> **What is required**: Beginning at the line with "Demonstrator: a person", output each line to the end of the listing below exactly, please.
─── Data excerpt ───
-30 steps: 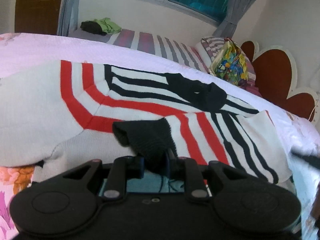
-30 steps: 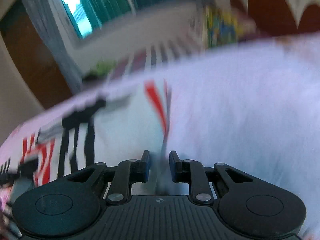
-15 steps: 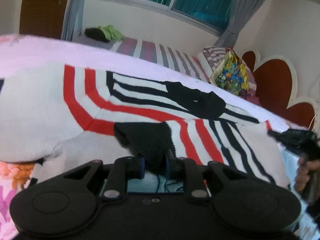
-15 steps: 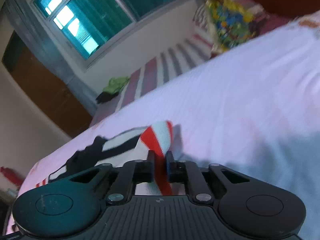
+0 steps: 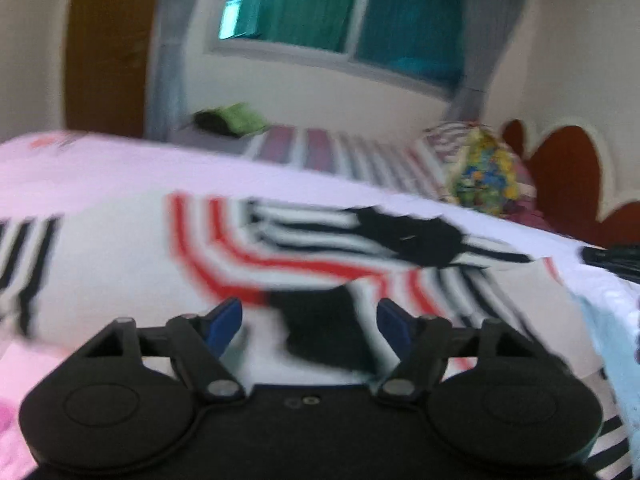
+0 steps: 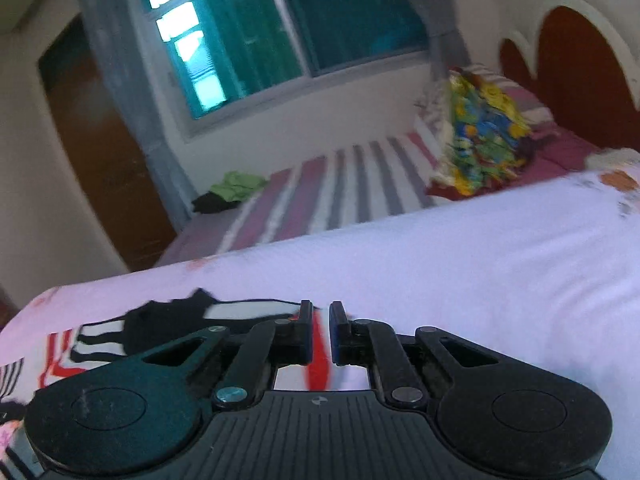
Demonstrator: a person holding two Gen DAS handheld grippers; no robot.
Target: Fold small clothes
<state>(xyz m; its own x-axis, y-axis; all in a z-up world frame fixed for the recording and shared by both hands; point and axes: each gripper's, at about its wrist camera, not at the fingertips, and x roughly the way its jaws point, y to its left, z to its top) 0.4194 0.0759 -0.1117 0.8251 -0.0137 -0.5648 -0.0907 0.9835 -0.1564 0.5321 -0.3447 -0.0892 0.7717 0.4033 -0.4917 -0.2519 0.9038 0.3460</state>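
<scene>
A small white sweater [image 5: 120,264] with red and black stripes lies spread on the pink bed sheet [image 5: 80,168]. Its black cuff [image 5: 320,328] lies between the fingers of my left gripper [image 5: 310,314], which is open and no longer grips it. The view is blurred. In the right wrist view my right gripper [image 6: 320,312] is nearly closed on the sweater's red-striped edge [image 6: 318,360], low over the bed. The sweater's black collar [image 6: 160,320] shows to the left.
A second bed with a striped sheet [image 6: 320,192] stands behind, with a green and black cloth pile [image 6: 228,192] and a colourful bag [image 6: 480,136] on it. A red and white headboard [image 6: 576,56] is at the right. The window and a brown door are beyond.
My left gripper has opened and let go of the black cuff, and it has pulled back a little. My right gripper has lowered toward the bed, still holding the red-striped edge.
</scene>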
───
> **Final answer**:
Demonstrator: a person holding two Gen DAS handheld grippers; no robot.
Target: Fold small clothes
<state>(xyz m; its own x-axis, y-axis; all in a z-up world frame fixed for the recording and shared by both hands; point and axes: each gripper's, at about its wrist camera, not at the fingertips, and x roughly the way its jaws point, y to its left, z to its top) 0.4194 0.0759 -0.1117 0.8251 -0.0137 -0.5648 -0.0907 0.9835 -0.1564 0.5321 -0.3447 -0.0892 0.7717 0.4033 -0.4917 -0.2519 0.9038 0.3460</state>
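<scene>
A small white sweater [image 5: 120,264] with red and black stripes lies spread on the pink bed sheet [image 5: 80,168]. Its black cuff [image 5: 320,328] lies between the fingers of my left gripper [image 5: 310,314], which is open and no longer grips it. The view is blurred. In the right wrist view my right gripper [image 6: 320,312] is nearly closed on the sweater's red-striped edge [image 6: 318,360], low over the bed. The sweater's black collar [image 6: 160,320] shows to the left.
A second bed with a striped sheet [image 6: 320,192] stands behind, with a green and black cloth pile [image 6: 228,192] and a colourful bag [image 6: 480,136] on it. A red and white headboard [image 6: 576,56] is at the right. The window and a brown door are beyond.
My left gripper has opened and let go of the black cuff, and it has pulled back a little. My right gripper has lowered toward the bed, still holding the red-striped edge.
</scene>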

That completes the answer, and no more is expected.